The Allen County public health director applied for an emergency grant from the federal government for $100,000 to deal with the ensuing public health crisis. The local Congressman quickly helped ensure the funding request was granted, and taxpayers around the country ended up paying the bill.
Burma (Myanmar) Has The Highest Rate of TB In World
Myanmar (Burma)—the country of origin for 80 percent of Indiana’s 1,885 resettled refugees in 2015 and the several thousand resettled since 2007—is one of those 27 “high burden” countries.
Tuberculosis is an age-old scourge and one of the world's most infectious killers affecting 12 million people, according to WHO. With 506 sufferers per 100,000 people, Myanmar's rate of regular TB is three times the global average.
With half of the Burmese refugees carrying latent TB, that’s a lot of people to treat and keep track of. Latent TB must be treated, or 10-15 percent will develop into full-blown, contagious TB. The treatment goes on for a year and medicine must be taken daily.
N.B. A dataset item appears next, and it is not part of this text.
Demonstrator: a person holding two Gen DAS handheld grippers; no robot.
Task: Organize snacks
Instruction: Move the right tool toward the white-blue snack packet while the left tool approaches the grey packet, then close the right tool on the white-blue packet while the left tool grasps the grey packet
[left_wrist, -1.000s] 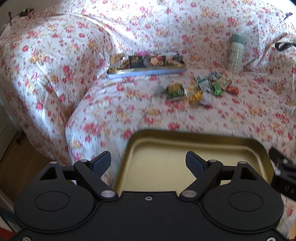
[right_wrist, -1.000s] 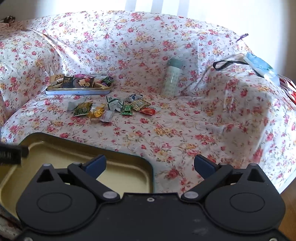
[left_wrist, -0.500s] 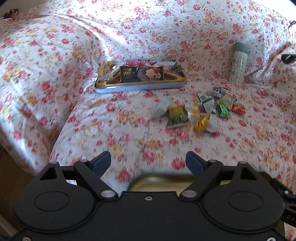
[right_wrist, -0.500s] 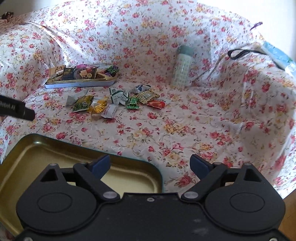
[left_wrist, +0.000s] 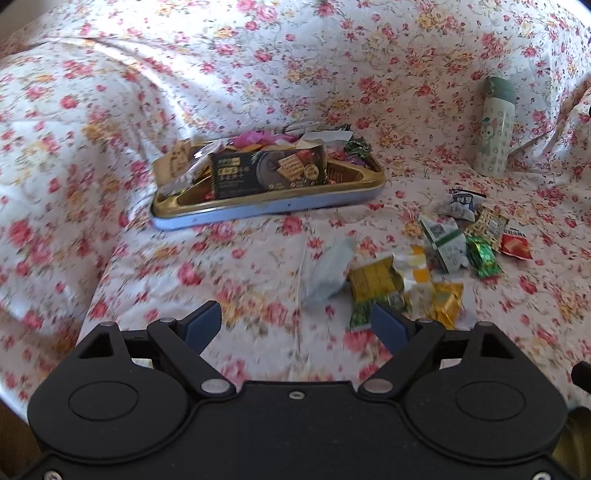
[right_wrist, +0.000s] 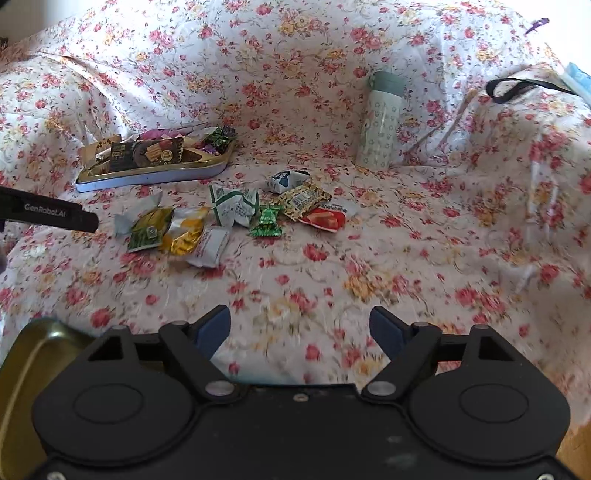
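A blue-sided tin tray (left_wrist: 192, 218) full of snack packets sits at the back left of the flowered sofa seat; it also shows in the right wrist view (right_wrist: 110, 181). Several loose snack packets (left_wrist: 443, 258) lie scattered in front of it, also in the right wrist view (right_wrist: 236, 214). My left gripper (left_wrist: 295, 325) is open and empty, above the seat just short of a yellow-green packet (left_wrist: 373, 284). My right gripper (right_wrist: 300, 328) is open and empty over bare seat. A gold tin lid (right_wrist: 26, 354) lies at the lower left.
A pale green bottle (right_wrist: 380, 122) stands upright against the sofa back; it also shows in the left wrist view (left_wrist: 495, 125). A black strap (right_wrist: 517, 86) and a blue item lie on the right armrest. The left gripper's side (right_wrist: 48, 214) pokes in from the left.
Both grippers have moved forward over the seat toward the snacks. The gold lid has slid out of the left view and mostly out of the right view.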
Tuberculosis (TB) is a bacterial infection generally transmitted person to person from the infected respiratory droplets of a person with active TB disease. When individuals with TB cough, laugh, sneeze or talk, the germs are released into the air. If another person breathes in these germs, there is a chance they will become infected. TB is not spread by shaking hands, sharing utensils or touching bed linens or toilet seats of someone infected.
Some people develop TB disease soon (within weeks) after becoming infected, before their immune system can fight the TB bacteria. Other people may get sick years later, when their immune system becomes weak for another reason. Many people with TB infection never develop TB disease.
Latent TB Infection & Active Disease
People with latent TB infection do not feel sick and do not have any symptoms. They are also not infectious and cannot spread TB bacteria to others. However, if TB bacteria become active in the body and multiply, the person will go from having latent TB infection to being sick with TB disease.
Signs and Symptoms
The general symptoms of TB disease include feelings of sickness or weakness, weight loss, fever, and night sweats. TB disease of the lungs will also result in a cough lasting more than 3 weeks, chest pain, and the coughing up of blood. Symptoms of TB disease in other parts of the body depend on the area affected.
Diagnosis and Treatment
TB is a treatable and preventable disease with proper screening and medical treatment to prevent active disease. Most people won’t know if they have TB infection unless they get tested. A skin test is the way to find out if a person has been exposed to TB.
There is more than one type of TB skin test; however, the preferred method is the Mantoux test. For this test, a small amount of testing material is placed just below the top layers of skin, usually on the arm. Two or three days later, a certified staff member examines the arm to see if a bump has developed. If the bump is a certain size, the test is positive and the person has a TB infection. A chest X-ray is done to determine how bad the infection is.